> _Problem_
Return exactly the line that contains "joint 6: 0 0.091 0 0" and all lines beneath it in the entries, through the very last one.

> _Provided data_
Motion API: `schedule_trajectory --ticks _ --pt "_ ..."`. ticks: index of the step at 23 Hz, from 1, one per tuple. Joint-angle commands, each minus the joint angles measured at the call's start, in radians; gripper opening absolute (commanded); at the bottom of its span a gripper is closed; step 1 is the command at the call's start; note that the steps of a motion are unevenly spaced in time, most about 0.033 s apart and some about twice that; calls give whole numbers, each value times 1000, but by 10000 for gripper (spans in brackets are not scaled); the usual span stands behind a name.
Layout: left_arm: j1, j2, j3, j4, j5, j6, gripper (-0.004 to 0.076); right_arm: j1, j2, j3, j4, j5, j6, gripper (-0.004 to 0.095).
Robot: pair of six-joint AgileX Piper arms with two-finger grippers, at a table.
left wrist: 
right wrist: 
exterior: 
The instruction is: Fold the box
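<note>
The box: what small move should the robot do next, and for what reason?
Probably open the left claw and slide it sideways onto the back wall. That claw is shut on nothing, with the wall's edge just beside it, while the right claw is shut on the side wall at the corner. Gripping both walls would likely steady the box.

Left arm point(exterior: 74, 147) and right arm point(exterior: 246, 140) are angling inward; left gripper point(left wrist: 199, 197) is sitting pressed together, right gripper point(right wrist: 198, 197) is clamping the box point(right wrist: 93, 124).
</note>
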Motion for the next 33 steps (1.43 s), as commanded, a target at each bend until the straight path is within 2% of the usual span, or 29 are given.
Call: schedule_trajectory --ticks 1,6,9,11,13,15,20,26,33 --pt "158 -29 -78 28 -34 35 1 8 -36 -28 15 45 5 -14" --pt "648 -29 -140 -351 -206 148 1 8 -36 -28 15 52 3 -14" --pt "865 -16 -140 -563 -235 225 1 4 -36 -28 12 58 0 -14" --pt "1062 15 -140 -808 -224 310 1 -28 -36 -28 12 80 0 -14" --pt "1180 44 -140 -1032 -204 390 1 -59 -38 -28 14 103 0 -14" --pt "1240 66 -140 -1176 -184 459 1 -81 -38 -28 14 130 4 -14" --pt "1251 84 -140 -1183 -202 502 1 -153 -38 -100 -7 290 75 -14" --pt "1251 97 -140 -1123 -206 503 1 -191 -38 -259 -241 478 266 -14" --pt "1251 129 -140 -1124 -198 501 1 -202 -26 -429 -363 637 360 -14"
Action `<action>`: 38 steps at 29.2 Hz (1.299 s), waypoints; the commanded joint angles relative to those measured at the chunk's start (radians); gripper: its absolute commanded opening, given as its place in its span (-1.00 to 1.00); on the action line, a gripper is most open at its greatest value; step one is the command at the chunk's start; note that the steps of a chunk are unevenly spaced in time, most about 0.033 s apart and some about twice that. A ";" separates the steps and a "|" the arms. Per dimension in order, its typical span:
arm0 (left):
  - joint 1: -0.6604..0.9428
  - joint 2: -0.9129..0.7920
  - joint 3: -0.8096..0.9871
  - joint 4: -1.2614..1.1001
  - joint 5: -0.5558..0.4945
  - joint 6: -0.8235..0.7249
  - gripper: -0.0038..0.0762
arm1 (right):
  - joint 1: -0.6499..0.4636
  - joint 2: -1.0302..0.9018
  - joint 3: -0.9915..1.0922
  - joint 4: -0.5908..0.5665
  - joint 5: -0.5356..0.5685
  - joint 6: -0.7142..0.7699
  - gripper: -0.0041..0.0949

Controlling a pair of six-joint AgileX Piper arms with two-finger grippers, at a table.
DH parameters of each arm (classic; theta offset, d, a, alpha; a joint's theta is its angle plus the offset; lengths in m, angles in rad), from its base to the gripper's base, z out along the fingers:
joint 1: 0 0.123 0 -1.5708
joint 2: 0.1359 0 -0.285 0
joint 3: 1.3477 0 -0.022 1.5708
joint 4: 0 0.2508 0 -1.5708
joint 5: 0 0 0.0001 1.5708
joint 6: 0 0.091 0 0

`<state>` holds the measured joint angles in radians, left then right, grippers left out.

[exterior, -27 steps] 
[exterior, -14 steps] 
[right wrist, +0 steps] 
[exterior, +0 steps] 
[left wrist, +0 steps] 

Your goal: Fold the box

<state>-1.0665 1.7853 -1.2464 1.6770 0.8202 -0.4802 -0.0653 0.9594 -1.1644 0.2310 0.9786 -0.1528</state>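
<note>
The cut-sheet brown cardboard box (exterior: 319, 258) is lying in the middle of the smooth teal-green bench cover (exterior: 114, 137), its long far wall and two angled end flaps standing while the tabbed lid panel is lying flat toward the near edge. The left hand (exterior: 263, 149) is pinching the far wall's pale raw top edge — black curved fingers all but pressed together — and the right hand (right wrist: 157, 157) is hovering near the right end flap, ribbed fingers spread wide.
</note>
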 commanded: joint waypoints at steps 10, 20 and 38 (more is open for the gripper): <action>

> _Your solution_
joint 6: 0 0.091 0 0

`<state>` holds the measured joint angles in radians, left then right, grippers left out.

[exterior, -27 steps] 
[exterior, -14 steps] 
[right wrist, +0 steps] 
[exterior, +0 steps] 
[left wrist, +0 steps] 

Your goal: Fold the box

<state>-1.0665 1.7853 -1.2464 1.6770 0.8202 -0.4802 -0.0653 0.9594 -1.1644 0.2310 0.9786 -0.1528</state>
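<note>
The cut-sheet brown cardboard box (exterior: 319, 258) is lying in the middle of the smooth teal-green bench cover (exterior: 114, 137), its long far wall and two angled end flaps standing while the tabbed lid panel is lying flat toward the near edge. The left hand (exterior: 263, 149) is pinching the far wall's pale raw top edge — black curved fingers all but pressed together — and the right hand (right wrist: 157, 157) is hovering near the right end flap, ribbed fingers spread wide.
</note>
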 commanded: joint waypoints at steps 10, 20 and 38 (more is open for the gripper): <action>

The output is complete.